本講義では、歴史的なアプローチから「技術者」とは何かを検討していきます.人類史は常に何らかの技術と共にありましたが,伝統的な職人と区別される「技術者 engineer」という職業が誕生したのは西洋近代でした。ここでは特に,日本の技術史に多大な影響を及ぼした19 世紀のフランス,イギリス,ドイツ,アメリカに注目して,各地域における「技術者」という職業集団の歴史を概略し,これらを踏まえた上で日本における技術者という存在について検討していきます。
「技術者」のあり方は時代・場所によって驚くほど多様であり,現在も大きな変化の過程にあります,本講義の目標は,受講者が過去を材料としてこの職業について多面的に理解できるようになること,及びそうすることで受講者各自が自らのキャリアについて考えるための材料を提供することにあります。

到達目標

1. 技術者という職業について歴史的・反省的に理解できるようになること。
2. そうした理解に基づき技術者という職業の現在・今後について自ら考察できるようになること。

キーワード

技術者,フランス革命,産業革命,工業化,工学教育

学生が身につける力(ディグリー・ポリシー)

専門力 教養力 コミュニケーション力 展開力(探究力又は設定力) 展開力(実践力又は解決力)

授業の進め方

講師の側から学生に発言を求める場合もありますが,基本的に講義形式で進めていきます.講義後にリアクションペーパーを提出してもらいます。

授業計画・課題

  授業計画 課題
第1回 導入:趣旨説明.講義アプローチの概説,「技術者」前史(古代からルネサンス期まで) 冒頭で「技術者/エンジニア」とはどのような存在か質問するので事前に考えをまとめてくること。
第2回 フランスの場合:絶対王政下における「工兵」から国家/産業社会のエリートへ リーディング課題を指示する。
第3回 イギリスの場合:職人層が開始した産業革命;現場主義の優越と高等技術者教育の挫折 リーディング課題を指示する。
第4回 ドイツの場合:後発工業国ドイツと「高等技術学校」;非政治的・合理的存在から「反動的モダニズム」の旗手へ リーディング課題を指示する。
第5回 アメリカの場合:イギリスモデルとフランスモデルの競合 ;ランド・グラント大学 ;エンジニアの大衆職業化 リーディング課題を指示する。
第6回 日本の場合:国家エリートからサラリーマンへ リーディング課題を指示する。
第7回 総括と展望:エンジニア・技術は何に奉仕してきたか 授業の後半は講義内容についてのディスカッションとするので,前6回の内容を復習してくること。

授業時間外学修(予習・復習等)

学修効果を上げるため,教科書や配布資料等の該当箇所を参照し,「毎授業」授業内容に関する予習と復習(課題含む)をそれぞれ概ね100分を目安に行うこと。

教科書

指定なし.講義資料は事前にT2SCHOLAにアップする.

参考書、講義資料等

Peter Meiksins and Chris Smith (eds.) Engineering Labour: Technical Workers in Comparative Perspective (Verso, 1996)
Ken Alder.

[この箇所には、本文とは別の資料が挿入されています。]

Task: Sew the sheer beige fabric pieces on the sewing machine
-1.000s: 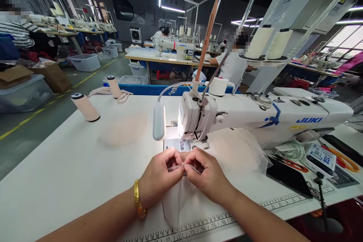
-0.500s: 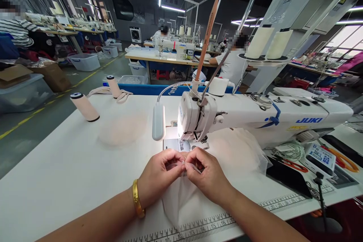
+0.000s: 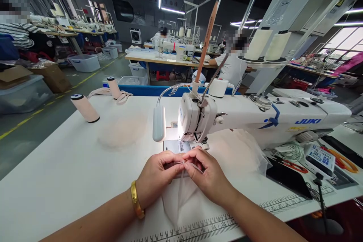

Engineering the Revolution: Arms and Enlightenment in France, 1763-1815. (University of Chicago Press, 1997)
Eda Kranakis. Constructing a Bridge: An Exploration of Engineering Culture, Design, and Research in Nineteenth-Century France and America (MIT Press. 1997)
Edwin T. Layton, The Revolt of the Engineers: Social Responsibility and the American Engineering Profession (Johns Hopkins University Press, 1986)
Kees Gispen, New Profession, Old Order: Engineers and German Society, 1815-1914 (Cambridge University Press, 1989)
坂本健三『先端技術のゆくえ』(岩波書店 1987)
広重徹『科学の社会史(上・下)』(岩波書店 2002)
村上陽一郎『工学の歴史と技術の倫理』(岩波書店 2006)
古川安『科学の社会史』(筑摩書房 2018)

その他,講義中に指示する。

成績評価の基準及び方法

毎回の小レポート(各回の議論の要約, 50%)と期末レポート(50%)で評価する。

関連する科目

  • LAH.T203 : 技術史B
  • LAH.T303 : 技術史C
  • LAH.S416 : 文系エッセンス16:技術史

履修の条件(知識・技能・履修済科目等)

特に履修要件は設けない.

その他

水曜 14:00-16:00。これ以外はメールなどで事前予約すること。